Verification is useful when you're dealing with low level or very declarative stuff. You don't really have to "verify" a CRUD repository implementation for a random SPA. But the primitives it relies on, it would be good if those were verified.

twinkjock

This is why connecting formal verification to an infinite (possibly-incorrect-)labor machine such as an LLM system can indeed save human labor.

somat

I always wonder, how do you prove your proof is correct? is it turtles all the way down?
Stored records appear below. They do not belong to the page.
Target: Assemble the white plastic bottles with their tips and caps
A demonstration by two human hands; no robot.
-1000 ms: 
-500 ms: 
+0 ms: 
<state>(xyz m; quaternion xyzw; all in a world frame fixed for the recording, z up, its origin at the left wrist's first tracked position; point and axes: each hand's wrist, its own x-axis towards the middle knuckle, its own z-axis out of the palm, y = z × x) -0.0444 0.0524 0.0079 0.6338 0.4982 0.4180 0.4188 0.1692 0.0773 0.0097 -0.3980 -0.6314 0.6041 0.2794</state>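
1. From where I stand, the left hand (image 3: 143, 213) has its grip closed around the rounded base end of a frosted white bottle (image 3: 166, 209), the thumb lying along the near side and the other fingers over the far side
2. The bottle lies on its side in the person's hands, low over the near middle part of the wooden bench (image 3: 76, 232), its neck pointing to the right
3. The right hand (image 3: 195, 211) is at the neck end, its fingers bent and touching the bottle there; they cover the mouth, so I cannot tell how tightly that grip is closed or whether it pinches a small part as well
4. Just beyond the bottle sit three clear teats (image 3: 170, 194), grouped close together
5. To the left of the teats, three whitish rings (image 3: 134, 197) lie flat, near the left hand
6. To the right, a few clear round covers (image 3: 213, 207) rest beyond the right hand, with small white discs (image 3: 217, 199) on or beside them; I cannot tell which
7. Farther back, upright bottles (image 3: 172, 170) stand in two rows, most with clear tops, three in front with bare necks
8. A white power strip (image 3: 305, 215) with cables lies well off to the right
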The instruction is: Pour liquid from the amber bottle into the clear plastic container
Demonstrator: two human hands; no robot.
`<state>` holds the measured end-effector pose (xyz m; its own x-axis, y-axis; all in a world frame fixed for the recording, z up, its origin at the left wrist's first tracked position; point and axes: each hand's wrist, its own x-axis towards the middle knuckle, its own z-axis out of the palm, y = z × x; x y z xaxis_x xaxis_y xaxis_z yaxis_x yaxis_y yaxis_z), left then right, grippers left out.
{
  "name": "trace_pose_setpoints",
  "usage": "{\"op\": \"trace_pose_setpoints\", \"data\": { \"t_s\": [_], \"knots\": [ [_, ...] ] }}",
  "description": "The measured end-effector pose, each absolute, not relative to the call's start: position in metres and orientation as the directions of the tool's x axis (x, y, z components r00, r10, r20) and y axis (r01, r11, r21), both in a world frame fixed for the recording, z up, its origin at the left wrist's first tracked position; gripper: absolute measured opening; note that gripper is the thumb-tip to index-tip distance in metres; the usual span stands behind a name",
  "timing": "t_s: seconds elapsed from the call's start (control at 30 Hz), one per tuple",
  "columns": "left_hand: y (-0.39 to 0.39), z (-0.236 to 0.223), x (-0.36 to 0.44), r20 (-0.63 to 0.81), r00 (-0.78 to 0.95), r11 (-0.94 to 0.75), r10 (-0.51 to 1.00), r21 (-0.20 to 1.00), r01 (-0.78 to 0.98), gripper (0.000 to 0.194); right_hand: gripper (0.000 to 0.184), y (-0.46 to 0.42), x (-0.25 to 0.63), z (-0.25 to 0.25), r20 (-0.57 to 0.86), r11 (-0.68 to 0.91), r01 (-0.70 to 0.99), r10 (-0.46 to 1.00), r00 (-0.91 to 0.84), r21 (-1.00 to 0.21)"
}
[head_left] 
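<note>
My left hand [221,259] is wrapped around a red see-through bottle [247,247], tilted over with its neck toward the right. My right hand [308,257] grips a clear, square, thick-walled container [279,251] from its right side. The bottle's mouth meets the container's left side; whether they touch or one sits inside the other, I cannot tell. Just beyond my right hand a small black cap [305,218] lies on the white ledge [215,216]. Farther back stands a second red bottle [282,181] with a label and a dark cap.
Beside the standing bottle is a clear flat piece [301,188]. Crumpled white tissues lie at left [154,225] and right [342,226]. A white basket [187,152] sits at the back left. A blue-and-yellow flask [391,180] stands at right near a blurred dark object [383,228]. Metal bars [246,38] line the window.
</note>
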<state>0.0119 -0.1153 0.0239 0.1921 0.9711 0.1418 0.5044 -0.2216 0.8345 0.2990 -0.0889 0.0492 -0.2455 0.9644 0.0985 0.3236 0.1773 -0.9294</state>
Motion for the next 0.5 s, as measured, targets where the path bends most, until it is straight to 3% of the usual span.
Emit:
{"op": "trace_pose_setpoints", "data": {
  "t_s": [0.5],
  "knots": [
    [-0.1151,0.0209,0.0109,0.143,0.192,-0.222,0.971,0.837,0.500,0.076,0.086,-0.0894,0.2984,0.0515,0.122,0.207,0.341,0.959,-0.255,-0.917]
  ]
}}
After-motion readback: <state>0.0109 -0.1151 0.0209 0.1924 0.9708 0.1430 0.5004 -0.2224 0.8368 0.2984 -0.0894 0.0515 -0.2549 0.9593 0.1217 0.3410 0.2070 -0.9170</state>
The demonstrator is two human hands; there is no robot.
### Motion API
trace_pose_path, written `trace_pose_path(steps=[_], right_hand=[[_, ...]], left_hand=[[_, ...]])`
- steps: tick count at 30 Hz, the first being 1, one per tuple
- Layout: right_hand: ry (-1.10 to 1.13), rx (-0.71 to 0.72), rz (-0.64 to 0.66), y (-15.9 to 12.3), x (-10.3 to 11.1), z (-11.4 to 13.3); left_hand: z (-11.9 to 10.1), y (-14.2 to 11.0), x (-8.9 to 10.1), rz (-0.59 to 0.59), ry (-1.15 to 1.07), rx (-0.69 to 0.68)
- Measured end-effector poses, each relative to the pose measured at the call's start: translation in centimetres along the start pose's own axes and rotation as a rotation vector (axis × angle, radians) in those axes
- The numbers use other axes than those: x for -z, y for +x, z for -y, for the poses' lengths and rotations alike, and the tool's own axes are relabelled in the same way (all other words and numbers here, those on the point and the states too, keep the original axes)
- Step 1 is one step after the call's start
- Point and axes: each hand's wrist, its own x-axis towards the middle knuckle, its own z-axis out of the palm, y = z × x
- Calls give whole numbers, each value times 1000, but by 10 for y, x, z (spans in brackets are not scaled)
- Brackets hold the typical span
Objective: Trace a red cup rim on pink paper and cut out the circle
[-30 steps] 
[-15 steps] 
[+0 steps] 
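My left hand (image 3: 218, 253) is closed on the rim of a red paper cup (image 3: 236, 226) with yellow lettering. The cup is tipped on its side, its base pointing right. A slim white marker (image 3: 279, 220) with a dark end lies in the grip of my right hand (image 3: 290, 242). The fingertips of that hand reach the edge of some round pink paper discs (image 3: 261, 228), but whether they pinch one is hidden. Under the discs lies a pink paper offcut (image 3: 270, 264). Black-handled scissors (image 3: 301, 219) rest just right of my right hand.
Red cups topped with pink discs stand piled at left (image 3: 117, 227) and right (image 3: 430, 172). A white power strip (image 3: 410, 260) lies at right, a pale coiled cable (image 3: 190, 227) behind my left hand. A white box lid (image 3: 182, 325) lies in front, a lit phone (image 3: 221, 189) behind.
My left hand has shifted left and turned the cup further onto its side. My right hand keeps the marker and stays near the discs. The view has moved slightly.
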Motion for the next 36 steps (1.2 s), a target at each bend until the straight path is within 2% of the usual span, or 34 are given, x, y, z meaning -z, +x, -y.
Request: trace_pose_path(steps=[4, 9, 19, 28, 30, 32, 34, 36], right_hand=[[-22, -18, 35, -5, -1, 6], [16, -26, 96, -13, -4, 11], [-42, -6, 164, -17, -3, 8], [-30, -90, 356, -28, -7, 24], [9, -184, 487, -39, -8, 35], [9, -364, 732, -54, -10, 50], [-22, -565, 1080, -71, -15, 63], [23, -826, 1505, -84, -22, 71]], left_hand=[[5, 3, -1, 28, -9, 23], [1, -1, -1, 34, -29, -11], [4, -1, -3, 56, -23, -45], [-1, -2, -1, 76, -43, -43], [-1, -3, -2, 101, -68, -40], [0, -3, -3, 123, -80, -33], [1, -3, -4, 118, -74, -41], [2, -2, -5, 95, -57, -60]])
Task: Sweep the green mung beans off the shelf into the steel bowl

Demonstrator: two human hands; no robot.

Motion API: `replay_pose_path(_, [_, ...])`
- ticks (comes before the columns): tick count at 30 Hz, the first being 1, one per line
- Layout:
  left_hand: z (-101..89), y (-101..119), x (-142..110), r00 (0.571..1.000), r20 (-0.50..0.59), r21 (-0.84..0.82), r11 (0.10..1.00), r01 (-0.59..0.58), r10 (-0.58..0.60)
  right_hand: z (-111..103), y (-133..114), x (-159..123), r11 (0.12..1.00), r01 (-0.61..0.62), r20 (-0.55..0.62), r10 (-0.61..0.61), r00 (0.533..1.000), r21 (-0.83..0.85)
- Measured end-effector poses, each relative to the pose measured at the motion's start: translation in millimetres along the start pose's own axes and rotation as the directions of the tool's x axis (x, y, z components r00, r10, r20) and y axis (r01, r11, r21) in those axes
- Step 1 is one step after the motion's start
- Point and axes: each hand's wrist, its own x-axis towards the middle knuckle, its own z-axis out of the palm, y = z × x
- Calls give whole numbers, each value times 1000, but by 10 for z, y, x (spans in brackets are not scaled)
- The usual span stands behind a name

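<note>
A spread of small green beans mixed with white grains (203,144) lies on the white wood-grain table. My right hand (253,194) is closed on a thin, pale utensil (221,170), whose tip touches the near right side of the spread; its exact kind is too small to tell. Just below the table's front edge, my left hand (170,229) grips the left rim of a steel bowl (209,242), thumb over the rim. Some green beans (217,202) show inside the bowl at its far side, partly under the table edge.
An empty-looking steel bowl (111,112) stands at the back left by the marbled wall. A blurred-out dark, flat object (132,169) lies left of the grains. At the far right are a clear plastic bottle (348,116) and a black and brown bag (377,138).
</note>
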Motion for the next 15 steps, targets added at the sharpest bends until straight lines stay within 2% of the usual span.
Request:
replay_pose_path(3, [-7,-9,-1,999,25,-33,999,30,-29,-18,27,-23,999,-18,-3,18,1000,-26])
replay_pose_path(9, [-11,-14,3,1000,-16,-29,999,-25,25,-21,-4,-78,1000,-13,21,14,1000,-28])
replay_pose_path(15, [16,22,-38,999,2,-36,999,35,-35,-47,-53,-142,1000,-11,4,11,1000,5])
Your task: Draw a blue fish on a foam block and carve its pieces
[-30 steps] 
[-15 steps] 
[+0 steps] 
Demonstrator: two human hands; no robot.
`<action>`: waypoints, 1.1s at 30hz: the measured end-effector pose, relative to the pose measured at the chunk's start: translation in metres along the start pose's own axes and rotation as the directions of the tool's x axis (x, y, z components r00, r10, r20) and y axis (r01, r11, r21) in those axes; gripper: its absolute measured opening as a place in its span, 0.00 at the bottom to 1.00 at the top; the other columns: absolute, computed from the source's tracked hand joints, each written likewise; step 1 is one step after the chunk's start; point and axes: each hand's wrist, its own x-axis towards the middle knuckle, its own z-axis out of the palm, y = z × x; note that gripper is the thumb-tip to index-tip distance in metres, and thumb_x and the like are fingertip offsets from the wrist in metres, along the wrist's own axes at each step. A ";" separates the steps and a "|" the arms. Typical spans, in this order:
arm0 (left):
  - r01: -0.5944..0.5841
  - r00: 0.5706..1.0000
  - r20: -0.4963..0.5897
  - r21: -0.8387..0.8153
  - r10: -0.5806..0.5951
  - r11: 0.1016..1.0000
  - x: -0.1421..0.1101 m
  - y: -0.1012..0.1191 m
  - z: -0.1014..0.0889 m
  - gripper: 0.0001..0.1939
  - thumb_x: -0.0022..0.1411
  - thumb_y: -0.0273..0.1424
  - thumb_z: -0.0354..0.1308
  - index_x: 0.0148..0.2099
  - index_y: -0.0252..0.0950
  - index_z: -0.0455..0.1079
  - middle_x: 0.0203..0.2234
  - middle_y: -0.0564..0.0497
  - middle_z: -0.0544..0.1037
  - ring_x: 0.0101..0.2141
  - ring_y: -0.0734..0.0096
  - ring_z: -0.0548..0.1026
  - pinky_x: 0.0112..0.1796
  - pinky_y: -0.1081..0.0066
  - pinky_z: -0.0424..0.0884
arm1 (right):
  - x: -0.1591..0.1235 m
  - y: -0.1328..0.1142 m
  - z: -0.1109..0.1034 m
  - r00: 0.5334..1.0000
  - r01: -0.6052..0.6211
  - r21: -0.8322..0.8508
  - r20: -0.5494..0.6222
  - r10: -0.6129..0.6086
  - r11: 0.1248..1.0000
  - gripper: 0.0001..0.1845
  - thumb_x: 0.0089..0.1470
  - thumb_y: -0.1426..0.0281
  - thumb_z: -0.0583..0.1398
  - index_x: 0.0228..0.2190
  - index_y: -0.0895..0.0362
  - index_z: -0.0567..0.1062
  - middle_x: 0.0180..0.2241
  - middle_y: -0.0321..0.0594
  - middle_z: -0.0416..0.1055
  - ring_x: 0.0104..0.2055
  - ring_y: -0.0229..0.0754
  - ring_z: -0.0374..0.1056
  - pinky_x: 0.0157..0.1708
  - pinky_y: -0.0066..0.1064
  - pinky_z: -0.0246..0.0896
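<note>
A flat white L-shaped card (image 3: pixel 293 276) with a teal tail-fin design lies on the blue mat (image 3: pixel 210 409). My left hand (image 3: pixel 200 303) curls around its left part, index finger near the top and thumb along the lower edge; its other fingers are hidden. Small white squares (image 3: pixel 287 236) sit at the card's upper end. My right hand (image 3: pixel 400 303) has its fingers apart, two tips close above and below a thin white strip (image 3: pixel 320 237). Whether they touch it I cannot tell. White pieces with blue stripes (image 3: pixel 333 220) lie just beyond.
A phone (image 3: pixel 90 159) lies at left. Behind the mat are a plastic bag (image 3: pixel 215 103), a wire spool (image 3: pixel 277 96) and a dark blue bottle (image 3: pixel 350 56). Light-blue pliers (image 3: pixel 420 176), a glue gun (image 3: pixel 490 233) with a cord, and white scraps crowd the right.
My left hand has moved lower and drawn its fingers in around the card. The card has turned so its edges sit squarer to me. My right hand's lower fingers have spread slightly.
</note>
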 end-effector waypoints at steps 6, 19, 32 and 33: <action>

Another way to phrase it is, how do you prove your formal verification is verifying the correct thing? from one point of view a proof is a program that can verify the logic of another program. how do we know the one is any more correct than the other?

pegasus

Because a proof verifier has a fixed complexity, regardless of the proofs it needs to check. Also, a minimal proof verifier is of almost trivial complexity. More advanced and performant verifiers can bootstrap from the minimal one by provably reducing to it.

hcarvalhoalves

Software has such huge economies of scale that, for the most part, being useful or cheaper than the alternative surpasses the need to be correct. Only for some categories of software being correct would be a priority or a selling point.

numeromancer

> will likely not be a major boost for software productivity

You can make plastic knives much faster and cheaper than metal ones. Production!